• ASSIGNMENT
All that is wanted is the exact lines from the first line of the data below through the line with "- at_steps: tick", both ends included, with pictures omitted.
*** Block opens ***
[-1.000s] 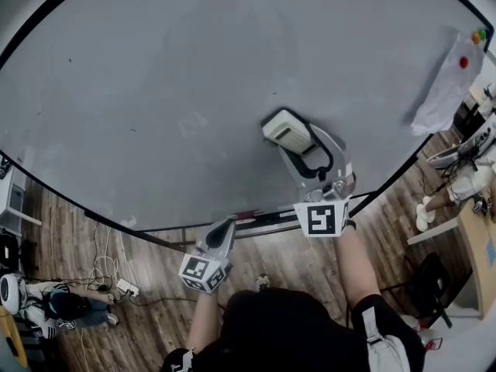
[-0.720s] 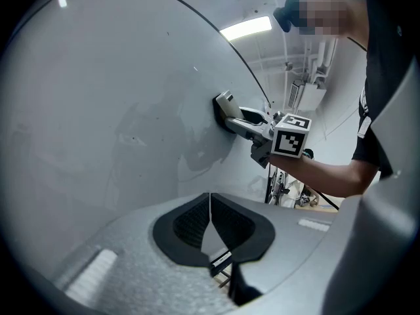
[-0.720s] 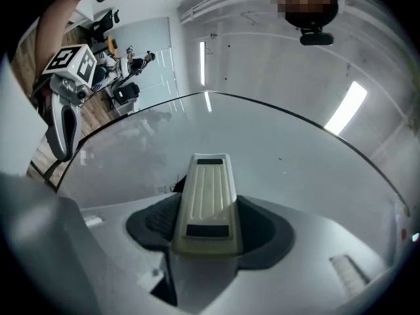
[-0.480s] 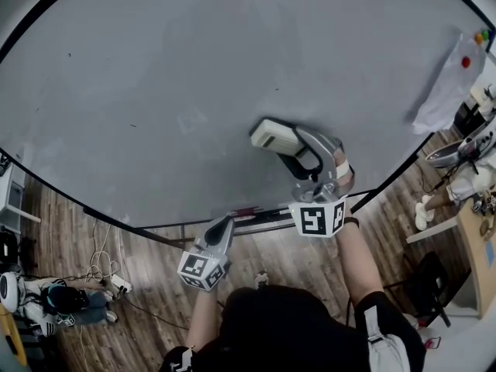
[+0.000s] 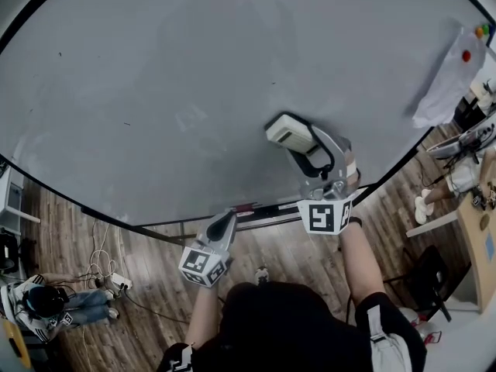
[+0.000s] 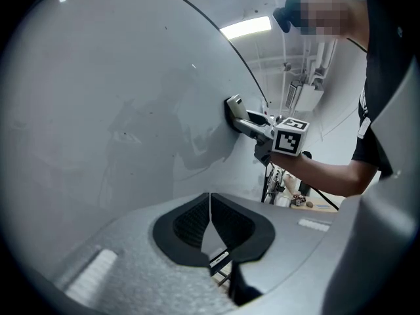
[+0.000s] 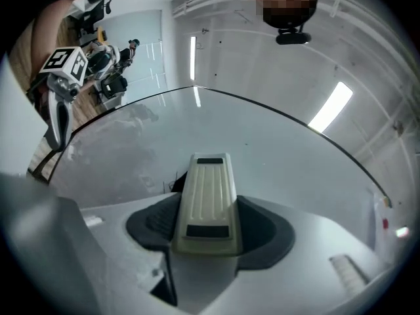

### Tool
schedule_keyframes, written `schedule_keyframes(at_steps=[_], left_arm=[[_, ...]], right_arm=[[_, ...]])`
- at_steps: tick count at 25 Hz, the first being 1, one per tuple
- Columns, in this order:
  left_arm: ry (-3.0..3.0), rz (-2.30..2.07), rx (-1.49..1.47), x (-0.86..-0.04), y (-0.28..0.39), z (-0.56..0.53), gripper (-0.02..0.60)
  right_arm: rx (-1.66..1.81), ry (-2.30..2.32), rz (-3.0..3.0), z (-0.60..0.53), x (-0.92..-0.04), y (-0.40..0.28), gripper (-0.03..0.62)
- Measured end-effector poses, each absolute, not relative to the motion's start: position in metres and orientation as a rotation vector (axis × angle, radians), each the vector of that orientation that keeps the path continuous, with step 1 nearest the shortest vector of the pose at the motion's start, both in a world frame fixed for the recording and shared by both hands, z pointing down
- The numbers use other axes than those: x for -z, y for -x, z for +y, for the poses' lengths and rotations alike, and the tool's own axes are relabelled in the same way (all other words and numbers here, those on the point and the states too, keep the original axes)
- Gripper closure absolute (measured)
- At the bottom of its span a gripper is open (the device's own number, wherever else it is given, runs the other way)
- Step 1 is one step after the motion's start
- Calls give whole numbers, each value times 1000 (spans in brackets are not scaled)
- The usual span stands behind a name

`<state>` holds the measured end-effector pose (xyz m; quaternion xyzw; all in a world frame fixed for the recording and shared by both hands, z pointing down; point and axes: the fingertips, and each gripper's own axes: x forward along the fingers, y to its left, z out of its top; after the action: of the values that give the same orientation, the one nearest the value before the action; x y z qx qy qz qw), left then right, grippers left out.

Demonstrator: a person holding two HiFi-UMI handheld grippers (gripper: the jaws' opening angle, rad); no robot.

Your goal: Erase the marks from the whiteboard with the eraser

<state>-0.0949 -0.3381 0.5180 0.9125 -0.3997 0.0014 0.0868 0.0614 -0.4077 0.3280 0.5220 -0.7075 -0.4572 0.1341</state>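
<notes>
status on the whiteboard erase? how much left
Done: most of the whiteboard looks clean grey. In hand: the right claw is shut on the eraser, held against the board near its lower middle. Left: a faint smudge to the left of the eraser and a few dark specks further left. The left claw is shut, empty, low by the board's bottom edge.

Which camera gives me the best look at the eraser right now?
Right gripper view: the eraser fills the centre, ribbed back facing the camera, clamped in the right hand-held gripper. The head view shows it small against the whiteboard; the left gripper view, distant and edge-on.
</notes>
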Motion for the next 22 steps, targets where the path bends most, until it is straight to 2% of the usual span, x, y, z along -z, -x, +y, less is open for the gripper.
schedule_keyframes(at_steps=[5, 9, 18, 22], left_arm=[[-2711, -1172, -16, -526, 91, -339, 563], [-2706, -1172, -14, -527, 93, -339, 563], [-2714, -1178, 4, -522, 100, -345, 563], [-2723, -1170, 11, -520, 100, -348, 563]], right_arm=[[1335, -1322, -2032, -407, -382, -27, 341], [1363, -1288, -2001, -407, -384, -24, 341], [1394, -1555, -2135, -409, -276, -75, 341], [1297, -1714, -2187, -411, -257, -92, 341]])
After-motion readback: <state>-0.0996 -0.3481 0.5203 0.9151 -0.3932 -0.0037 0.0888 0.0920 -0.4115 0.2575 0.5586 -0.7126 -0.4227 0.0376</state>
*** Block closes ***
• EXERCISE ANSWER
[-1.000s] 
[-0.720s] 
[-0.720s] 
[-0.480s] 
[+0.000s] 
[+0.000s] 
[+0.000s] 

### Tool
schedule_keyframes, written `schedule_keyframes(at_steps=[_], left_arm=[[_, ...]], right_arm=[[_, ...]])`
- at_steps: tick count at 25 Hz, the first being 1, one per tuple

Nothing else is needed, and the exercise is over.